Capuana scrisse infatti nel 1906 – pochi anni prima della sua morte - un particolare racconto, spesso dimenticato all’interno dei manuali di letteratura italiana a scuola.
Si intitola Un vampiro e prende liberamente ispirazione al primo racconto della letteratura contemporanea ispirato alla figura dei vampiri, ovvero a “Il vampiro” di Polidori del 1819. Per quanto breve, questo racconto è molto indicativo del fatto di come Capuana si divertisse enormemente a sperimentare sugli stili e contenuti delle sue opere, tanto che questo racconto viene considerati il primo racconto horror della letteratura italiana. Parla ovviamente dell’incontro casuale fra un vampiro e due sprovveduti e letto al giorno d’oggi può donare sorprese.
Luigi Natoli invece scrisse un intero romanzo su uno dei casi di cronaca nera più famosi della Sicilia pre risorgimentale.
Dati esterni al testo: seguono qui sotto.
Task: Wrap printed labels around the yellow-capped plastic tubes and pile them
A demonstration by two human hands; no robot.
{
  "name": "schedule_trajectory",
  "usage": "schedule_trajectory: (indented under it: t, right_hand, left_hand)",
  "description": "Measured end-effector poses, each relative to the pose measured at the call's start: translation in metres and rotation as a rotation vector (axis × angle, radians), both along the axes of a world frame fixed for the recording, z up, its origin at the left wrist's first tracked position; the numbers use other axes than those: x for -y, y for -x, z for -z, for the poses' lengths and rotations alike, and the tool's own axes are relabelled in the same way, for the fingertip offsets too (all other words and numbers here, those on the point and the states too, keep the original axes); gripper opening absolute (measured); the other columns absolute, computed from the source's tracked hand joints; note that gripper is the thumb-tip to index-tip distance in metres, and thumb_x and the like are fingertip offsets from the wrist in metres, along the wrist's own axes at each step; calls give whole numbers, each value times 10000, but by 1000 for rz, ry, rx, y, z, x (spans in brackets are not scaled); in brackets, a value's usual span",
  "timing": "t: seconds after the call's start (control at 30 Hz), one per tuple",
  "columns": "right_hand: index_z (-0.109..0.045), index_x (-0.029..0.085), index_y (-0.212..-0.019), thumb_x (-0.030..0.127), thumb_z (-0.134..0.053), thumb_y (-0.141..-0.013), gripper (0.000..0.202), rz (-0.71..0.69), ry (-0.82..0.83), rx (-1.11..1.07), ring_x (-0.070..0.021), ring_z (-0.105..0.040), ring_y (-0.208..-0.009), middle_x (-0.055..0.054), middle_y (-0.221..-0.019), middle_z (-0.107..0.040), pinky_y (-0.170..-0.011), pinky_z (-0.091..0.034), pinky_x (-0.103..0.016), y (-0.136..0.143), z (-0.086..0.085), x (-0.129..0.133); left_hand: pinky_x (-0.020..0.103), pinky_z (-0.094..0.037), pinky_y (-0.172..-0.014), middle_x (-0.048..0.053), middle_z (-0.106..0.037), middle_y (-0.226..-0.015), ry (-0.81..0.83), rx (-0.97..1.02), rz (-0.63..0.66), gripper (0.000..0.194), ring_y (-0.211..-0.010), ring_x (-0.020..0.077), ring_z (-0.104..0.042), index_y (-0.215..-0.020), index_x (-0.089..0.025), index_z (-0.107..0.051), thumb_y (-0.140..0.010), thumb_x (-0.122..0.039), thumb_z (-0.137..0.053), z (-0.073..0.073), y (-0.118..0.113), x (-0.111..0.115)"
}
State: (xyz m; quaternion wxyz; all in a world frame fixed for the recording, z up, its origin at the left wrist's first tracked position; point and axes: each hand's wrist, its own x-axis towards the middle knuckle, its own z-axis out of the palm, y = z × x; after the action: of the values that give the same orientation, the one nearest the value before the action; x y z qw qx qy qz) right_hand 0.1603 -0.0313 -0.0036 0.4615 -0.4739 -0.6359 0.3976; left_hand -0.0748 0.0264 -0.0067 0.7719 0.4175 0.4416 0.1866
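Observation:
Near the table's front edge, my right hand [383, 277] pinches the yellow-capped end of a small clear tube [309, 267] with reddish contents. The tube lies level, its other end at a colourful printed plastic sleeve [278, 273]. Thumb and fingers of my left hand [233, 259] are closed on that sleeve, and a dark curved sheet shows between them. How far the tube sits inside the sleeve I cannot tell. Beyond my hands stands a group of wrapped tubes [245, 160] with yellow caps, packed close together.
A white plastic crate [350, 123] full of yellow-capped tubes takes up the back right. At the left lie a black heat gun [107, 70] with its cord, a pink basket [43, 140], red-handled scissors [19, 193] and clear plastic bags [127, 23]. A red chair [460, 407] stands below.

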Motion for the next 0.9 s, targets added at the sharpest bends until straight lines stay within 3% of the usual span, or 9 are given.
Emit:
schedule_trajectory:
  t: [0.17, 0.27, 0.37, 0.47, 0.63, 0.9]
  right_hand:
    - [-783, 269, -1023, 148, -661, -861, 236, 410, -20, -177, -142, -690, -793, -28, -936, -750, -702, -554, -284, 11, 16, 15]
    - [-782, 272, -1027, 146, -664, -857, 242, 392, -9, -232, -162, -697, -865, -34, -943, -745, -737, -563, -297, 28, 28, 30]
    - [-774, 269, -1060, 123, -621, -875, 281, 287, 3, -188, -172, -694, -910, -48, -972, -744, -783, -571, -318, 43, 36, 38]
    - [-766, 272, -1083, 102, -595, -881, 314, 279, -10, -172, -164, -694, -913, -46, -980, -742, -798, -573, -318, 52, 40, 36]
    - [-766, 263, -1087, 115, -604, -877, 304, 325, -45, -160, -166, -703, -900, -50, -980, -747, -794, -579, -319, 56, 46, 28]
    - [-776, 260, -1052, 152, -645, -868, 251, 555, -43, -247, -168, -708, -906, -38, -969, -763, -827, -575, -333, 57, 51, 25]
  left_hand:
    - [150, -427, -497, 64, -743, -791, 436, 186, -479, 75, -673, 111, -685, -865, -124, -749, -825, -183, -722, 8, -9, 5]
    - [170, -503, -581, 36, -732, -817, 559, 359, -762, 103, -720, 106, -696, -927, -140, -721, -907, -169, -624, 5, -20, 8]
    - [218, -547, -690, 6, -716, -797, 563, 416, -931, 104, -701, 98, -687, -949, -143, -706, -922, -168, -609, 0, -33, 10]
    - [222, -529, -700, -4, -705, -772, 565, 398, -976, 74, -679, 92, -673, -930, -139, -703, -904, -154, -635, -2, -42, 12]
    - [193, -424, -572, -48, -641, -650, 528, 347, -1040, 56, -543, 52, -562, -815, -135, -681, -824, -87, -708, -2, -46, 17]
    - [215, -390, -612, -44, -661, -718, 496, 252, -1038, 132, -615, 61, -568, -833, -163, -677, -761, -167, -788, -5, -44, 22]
Ne La Vecchia dell’aceto lo scrittore palermitano infatti descrive in maniera romanzata la vicenda settecentesca della famosa Giovanna Bonanno, la prima serial killer della storia italiana.
Una donna condannata a Palermo per veneficio, stregoneria e per aver indotto diverse nobili e ricche palermitane ad uccidere i mariti per andare a vivere con i loro amanti, tramite una pozione segreta che chiamava “aceto”. La sua vicenda storica si rifà anche alla tradizione di Giulia Tofana, altra palermitana che presso la corte di Filippo IV di Spagna nella prima metà del 1600 cominciò a vendere i suoi veleni, prima di essere processata e condannata a morte (dopo mesi di torture e stupri) a Roma, presso Campo de Fiori, nel 1659.
L’ultimo racconto che vogliamo citare in questo articolo è stato scritto invece da Luigi Pirandello, il grande scrittore agrigentino che vinse il premio Nobel per la Letteratura nel 1934. Egli infatti scrisse nel 1931 il racconto Male di luna, che affronta uno dei vecchi cari temi del folklore europeo e siciliano: la licantropia.
Già all’epoca degli antichi greci e romani infatti si credeva che in Sicilia vivessero degli uomini capaci di trasformarsi in lupi, quando perdevano il controllo dinnanzi alla luce della Luna Piena, ma abbiamo dovuto attendere la novella di Pirandello per avere uno sguardo ironico sulla condizione tragica e tremenda di questi esseri maledetti dalla natura.
Il racconto parla del lupo mannaro Batà e della sua povera moglie Sidora e di come i due devono riuscire a trovare un patto, per convivere insieme.
Secondo alcuni studiosi, inoltre, il romanzo “Uno, Nessuno, Centomila” del 1926 può essere letto con una chiave di lettura horror, visto che l’intera opera rispetta i classici stilemi dell’horror psicologico che più tardi sarebbero comparsi soprattutto in America.